Many mentally handicapped Danes, including children, were lobotomised between 1947 and 1983, and many died from the operation, a historian behind a soon-to-be-published book on the topic told Danish media Thursday.
"Doctors did not count on curing them completely, but wanted to pacify them, perhaps to better their condition," Jesper Vaczy Kragh told the Christian daily Kristelig Dagbladet.
"The results of such operations generally were not good, and some 7.6 percent did not survive," said the medical historian, behind a book on lobotomies set to be published in October.
"What happened with people with mental handicaps is worse than what happened with psychiatric patients," he said, referring to many operations performed on children as young as six years of age, even though their brains were not yet completely developed.
Official figures show that between 1947 and 1983, when conducting lobotomies was outlawed in Denmark, around 4,500 Danes had the operation.
But it was previously unknown that many mentally handicapped people were subjected to the procedure.
Kragh estimates more than 300 mentally handicapped people were operated on during that period at Copenhagen's University Hospital and at a municipal hospital in Aarhus, Denmark's second largest city.

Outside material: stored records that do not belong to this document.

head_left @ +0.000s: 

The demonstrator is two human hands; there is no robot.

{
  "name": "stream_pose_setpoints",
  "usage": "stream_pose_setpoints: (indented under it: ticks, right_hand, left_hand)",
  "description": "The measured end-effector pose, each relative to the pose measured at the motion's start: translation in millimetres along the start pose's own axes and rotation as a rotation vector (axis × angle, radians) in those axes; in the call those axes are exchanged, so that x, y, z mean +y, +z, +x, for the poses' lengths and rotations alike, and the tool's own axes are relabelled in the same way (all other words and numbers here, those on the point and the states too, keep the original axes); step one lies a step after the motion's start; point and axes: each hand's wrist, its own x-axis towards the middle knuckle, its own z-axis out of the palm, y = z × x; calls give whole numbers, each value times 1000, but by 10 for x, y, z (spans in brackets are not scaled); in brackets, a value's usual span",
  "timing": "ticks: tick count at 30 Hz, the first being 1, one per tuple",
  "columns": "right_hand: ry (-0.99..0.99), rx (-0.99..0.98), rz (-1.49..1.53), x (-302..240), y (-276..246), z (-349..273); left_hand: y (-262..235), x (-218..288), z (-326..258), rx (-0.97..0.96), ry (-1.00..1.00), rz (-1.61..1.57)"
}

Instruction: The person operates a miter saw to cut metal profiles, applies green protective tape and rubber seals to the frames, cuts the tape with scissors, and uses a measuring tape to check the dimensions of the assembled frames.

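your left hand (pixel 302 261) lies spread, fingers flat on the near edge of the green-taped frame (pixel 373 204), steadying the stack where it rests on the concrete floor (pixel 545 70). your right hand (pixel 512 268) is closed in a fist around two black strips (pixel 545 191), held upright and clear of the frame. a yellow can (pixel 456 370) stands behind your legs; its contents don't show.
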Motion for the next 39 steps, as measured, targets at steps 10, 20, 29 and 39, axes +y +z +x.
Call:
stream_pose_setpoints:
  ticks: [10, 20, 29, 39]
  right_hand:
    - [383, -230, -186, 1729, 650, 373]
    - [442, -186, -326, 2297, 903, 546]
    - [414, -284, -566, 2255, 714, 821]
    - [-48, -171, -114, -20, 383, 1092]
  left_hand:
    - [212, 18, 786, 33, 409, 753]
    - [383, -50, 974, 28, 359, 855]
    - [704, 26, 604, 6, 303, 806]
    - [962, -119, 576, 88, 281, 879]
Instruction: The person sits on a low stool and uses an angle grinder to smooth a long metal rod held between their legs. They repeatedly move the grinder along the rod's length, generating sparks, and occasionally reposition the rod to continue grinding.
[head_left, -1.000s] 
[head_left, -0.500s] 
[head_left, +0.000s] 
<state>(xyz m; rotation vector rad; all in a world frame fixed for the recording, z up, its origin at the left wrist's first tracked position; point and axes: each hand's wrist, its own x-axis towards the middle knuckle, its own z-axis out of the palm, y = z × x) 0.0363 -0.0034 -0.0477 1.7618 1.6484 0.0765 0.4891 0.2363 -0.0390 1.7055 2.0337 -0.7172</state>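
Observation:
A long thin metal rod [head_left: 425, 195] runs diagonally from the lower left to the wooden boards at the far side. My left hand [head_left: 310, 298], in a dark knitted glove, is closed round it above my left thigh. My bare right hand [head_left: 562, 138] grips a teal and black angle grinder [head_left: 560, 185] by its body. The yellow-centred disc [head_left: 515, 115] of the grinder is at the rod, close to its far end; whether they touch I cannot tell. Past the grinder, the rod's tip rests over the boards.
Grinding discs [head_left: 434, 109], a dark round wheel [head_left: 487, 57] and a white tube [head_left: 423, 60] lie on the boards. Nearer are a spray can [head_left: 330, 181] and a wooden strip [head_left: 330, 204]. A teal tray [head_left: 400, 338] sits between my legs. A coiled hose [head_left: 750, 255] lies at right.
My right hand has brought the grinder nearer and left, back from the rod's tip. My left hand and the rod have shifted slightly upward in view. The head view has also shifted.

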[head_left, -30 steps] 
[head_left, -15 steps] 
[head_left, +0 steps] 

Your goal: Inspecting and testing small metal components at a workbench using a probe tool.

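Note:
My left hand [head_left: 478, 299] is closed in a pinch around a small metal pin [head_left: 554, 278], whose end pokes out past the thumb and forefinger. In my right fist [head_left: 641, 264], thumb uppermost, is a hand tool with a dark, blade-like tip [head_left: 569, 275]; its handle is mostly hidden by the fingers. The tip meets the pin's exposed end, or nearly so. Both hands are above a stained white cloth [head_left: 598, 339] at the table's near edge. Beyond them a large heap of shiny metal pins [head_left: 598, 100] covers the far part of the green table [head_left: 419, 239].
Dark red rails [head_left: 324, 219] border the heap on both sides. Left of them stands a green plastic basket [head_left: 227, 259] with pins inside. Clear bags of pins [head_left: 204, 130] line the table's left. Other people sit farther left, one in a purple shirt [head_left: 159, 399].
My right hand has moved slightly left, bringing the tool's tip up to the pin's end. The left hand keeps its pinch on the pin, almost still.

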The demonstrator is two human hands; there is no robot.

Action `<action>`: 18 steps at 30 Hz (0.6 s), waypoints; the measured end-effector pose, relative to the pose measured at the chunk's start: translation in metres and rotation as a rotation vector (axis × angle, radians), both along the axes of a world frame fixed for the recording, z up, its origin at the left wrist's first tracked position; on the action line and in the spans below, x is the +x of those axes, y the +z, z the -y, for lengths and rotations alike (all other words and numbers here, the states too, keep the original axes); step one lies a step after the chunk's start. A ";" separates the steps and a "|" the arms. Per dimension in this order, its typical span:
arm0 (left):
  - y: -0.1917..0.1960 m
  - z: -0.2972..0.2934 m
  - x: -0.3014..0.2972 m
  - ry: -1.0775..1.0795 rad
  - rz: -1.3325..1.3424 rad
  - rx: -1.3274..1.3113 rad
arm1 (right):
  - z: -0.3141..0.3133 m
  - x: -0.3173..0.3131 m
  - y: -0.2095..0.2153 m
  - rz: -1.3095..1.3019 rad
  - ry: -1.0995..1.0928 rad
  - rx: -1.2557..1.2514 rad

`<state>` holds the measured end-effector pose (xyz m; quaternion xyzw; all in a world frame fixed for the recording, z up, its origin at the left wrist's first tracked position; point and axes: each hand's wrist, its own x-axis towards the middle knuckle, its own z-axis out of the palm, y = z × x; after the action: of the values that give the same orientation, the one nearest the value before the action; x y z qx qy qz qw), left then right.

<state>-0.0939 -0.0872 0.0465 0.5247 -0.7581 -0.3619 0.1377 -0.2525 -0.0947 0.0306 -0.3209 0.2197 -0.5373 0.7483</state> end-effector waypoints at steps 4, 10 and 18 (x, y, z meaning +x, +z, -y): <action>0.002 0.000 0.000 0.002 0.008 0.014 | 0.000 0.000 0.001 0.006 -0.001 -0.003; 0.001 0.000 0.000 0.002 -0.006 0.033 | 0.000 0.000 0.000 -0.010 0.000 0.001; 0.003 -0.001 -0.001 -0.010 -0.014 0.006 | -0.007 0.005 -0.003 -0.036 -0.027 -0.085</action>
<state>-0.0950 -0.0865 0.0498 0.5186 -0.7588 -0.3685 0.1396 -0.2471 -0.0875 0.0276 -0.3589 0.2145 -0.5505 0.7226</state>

The president of LEV, the national association of handicapped people, Sytter Kristensen, said she was deeply shocked by the revelation.
"Those were highly educated people (doctors) who were taking advantage of defenseless people without being sure of having the slightest positive result," she told Kristelig Dagbladet.
Health Minister Bertel Haarder said he thought it was good to shine the spotlight on the cases.
"The explanation is that, for a long time, mentally handicapped people were not regarded as equal. Their lives were considered to be without value," he said.